For many life companies the higher the LTV the more capital they also need to reserve in their Solvency II models.

The payment of interest or capital repayments can help mitigate the risk of falling into negative equity.

But Mr Harris said interest and capital payments ideally for a customer need to be optional, i.e. something they can start and stop, but this hampers life company actuarial models and therefore the current crop of equity release products are engineered to try and make everything more certain.

For More 2 Life, Mr Harris said greater flexibility to design products will be possible with non-life company funding.

Mr Harris said: "[Higher LTV products] would connect with greater consumer demand and satisfaction.

"Pension schemes, wealth managers, sovereign wealth funds and reinsurers should all look seriously at the asset returns possible and societal good that can be delivered."

Stuart Wilson, managing partner at the Later Life Academy, said in principle he agrees with Mr Harris, as the lender takes on less risk if the client pays this way, compared to a roll-up equity release.

With roll-up products equity release customers don't make any payments through the life of the mortgage.

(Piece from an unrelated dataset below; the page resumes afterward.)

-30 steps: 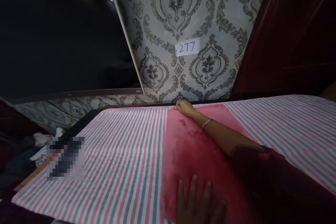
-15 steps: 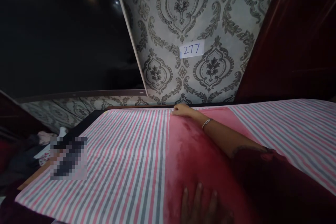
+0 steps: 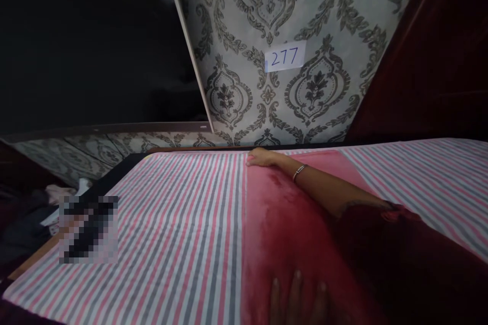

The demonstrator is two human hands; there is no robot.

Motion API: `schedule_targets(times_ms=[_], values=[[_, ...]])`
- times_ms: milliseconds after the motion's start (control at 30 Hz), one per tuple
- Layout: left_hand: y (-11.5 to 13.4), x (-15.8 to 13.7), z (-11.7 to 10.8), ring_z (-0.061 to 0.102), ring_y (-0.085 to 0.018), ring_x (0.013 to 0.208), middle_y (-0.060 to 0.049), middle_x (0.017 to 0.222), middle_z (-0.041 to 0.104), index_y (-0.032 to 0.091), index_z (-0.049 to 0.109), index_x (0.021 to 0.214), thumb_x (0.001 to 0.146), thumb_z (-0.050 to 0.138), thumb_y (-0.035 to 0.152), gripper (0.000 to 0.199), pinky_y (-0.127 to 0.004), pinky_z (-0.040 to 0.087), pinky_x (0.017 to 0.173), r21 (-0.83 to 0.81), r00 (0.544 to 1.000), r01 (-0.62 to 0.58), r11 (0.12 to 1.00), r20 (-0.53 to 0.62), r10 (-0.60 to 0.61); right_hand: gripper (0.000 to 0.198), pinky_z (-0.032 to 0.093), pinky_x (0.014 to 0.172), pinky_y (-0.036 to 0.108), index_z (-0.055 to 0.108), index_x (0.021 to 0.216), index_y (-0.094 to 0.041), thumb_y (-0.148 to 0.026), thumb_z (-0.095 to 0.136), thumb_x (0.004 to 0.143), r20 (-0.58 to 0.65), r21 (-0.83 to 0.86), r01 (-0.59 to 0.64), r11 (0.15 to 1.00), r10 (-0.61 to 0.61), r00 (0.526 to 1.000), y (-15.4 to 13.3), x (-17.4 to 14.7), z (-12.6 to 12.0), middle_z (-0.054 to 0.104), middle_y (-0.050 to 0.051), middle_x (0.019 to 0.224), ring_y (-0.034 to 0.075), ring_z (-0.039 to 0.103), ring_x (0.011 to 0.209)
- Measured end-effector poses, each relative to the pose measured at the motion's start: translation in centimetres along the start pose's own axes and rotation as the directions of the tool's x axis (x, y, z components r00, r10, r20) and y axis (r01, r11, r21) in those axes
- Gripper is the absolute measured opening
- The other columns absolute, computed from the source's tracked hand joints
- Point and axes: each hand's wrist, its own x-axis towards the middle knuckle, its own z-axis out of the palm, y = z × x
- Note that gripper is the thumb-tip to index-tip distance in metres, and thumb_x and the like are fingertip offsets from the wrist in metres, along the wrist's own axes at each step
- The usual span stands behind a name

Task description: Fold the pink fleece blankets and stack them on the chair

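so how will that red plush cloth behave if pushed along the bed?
The red plush cloth likely is floppy: it lies flat, following the striped sheet. Its nap shows smear marks, so it probably drags rather than slides. Both hands, right hand and left hand, rest on it.

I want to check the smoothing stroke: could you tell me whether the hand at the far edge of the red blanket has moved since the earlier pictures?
Yes, slightly. The right hand has slid left along the far edge of the red blanket, toward the striped sheet.

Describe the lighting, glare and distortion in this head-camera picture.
Head view: dim, warm light; the dark panel reflects two small glare spots; straight edges lean, wide-angle; the left hand at the bottom edge lies in shadow; a patch is pixelated.
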Motion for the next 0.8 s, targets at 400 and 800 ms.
schedule_targets(times_ms=[400, 800], values=[[-2.2, 1.2, -0.9, 0.046, -0.029, 0.144, 0.005, 0.116, 0.077, 0.035, 0.075, 0.087, 0.078, 0.078, 0.037, 0.009, -0.056, 0.026, 0.124, -0.145, 0.989, -0.139, 0.98, 0.024, 0.144, 0.033, 0.045, 0.09, 0.027, 0.069, 0.121, -0.018, -0.037, 0.051, 0.101, -0.204, -0.04, -0.109, 0.993, 0.098, 0.974, -1.6, -1.4, 0.6, 0.07, 0.011, 0.126, 0.023, 0.063, 0.116], [-3.4, 2.1, -2.7, 0.035, -0.029, 0.15, -0.003, 0.137, 0.068, 0.029, 0.072, 0.122, 0.084, 0.06, 0.024, 0.04, -0.057, 0.011, 0.127, -0.263, 0.937, -0.187, 0.947, 0.243, 0.252, 0.064, 0.016, 0.121, 0.061, 0.034, 0.16, -0.029, -0.059, 0.037, 0.103, -0.247, -0.19, -0.116, 0.975, 0.067, 0.967, -1.2, -19.1, 2.6, 0.026, 0.013, 0.167, 0.036, 0.017, 0.154]])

Instead, the interest and any charges, are added to the loan each month.

But Mr Wilson said a customer could make only a couple of payments then move to a roll-up option - assuming it was a product approved by the Equity Release Council - and, because the original advance was higher, the equity would then be eroded more quickly.

Mr Wilson said: "Ironically, these options are available because of the current products on offer that are not council-approved but offer higher LTV because they allow the interest to be serviced.  

"As advisers, however, we should work with our clients to show them the impact and saving of making interest or ad-hoc payments. 

"With pension freedoms there may well be access to tax-free capital at a future point and this could form a broader element of holistic planning for consumers."

Mr Harris's remarks come after the Financial Conduct Authority warning the many interest-only mortgage borrowers who have not arranged a repayment plan to speak to their lenders as soon as possible, or risk losing their homes.